Un projet de loi sur l’immigration durci et controversé
Le mardi 14 novembre 2023, une nouvelle étape a été franchie dans la réforme de la politique d’immigration française. Après des débats houleux, le Sénat a adopté le projet de loi sur l’immigration. Le texte, qui a été revu et durci, a reçu le soutien de 210 sénateurs, contre 115 voix opposées, sur un total de 325 suffrages exprimés.
Un passage obligé à l’Assemblée nationale
La prochaine étape pour le projet de loi est son retour à l’Assemblée nationale. Il sera examiné en commission des lois à partir du 27 novembre 2023, puis en séance plénière du 11 au 22 décembre 2023.

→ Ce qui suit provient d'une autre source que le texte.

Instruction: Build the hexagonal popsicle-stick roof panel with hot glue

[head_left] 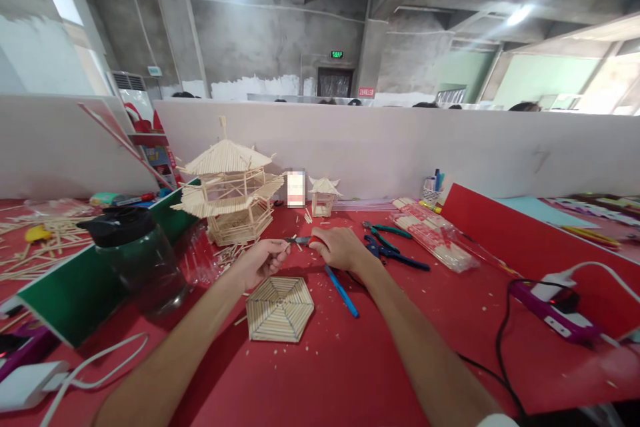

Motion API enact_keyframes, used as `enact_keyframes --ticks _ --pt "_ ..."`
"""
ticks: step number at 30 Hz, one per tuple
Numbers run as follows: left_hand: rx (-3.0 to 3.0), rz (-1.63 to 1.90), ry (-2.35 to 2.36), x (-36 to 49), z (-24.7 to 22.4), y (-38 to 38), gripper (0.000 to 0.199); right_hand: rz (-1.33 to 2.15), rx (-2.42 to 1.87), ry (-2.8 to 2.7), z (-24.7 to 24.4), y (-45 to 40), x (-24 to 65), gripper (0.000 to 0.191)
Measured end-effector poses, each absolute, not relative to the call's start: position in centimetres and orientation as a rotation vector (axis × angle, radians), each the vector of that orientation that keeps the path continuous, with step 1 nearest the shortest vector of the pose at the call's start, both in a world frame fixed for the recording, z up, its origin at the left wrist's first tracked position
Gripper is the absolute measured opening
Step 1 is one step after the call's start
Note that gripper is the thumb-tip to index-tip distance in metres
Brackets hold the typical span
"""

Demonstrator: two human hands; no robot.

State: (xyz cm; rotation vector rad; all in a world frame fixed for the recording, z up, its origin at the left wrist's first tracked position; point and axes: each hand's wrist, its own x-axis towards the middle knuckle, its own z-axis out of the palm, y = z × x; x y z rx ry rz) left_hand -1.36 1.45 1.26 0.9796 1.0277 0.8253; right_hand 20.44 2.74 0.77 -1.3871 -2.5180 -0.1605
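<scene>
Within right grip (340, 248), red-handled metal blade (303, 240)

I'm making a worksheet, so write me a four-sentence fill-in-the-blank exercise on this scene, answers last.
The flat stick panel has ____ sides. The pen beside it is ____. In this view, the larger pagoda stands ____ of the smaller pagoda. The hand gripping the bladed tool is the person's ____ one.

Missing words: six; blue; left; right.
</scene>
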Motion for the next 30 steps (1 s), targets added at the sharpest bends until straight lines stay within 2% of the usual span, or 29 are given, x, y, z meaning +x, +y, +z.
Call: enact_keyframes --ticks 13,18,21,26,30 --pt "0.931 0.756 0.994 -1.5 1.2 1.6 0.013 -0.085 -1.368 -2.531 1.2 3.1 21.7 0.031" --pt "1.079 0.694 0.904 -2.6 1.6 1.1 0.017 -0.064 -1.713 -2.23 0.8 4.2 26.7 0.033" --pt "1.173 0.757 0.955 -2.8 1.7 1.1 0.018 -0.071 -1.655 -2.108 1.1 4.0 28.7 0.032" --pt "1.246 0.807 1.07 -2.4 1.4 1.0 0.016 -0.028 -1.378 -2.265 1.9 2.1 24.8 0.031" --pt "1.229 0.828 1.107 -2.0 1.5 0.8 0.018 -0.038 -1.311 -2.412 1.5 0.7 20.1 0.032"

Des modifications qui font débat
Parmi les modifications apportées au Sénat, certaines ont suscité une vive controverse. On note notamment la fin de l’aide médicale d’État et la limitation du regroupement familial. Le texte prévoit également la fin de l’article permettant la régularisation massive des travailleurs sans papiers dans les secteurs en tension, au profit d’une régularisation au cas par cas. De plus, des quotas ont été instaurés pour l’immigration économique. Ces changements ont été qualifiés de « durs » par l’opposition de gauche, et ont même divisé la majorité de droite au Sénat.
La suite du processus législatif
Le gouvernement est maintenant face à un défi de taille : il doit négocier le texte avec la majorité présidentielle pour obtenir ce que le ministre de l’Intérieur, Gérald Darmanin, a toujours voulu pour ce projet de loi, à savoir « un texte ferme, juste, efficace ». Pour l’instant, cet objectif ne semble pas atteint.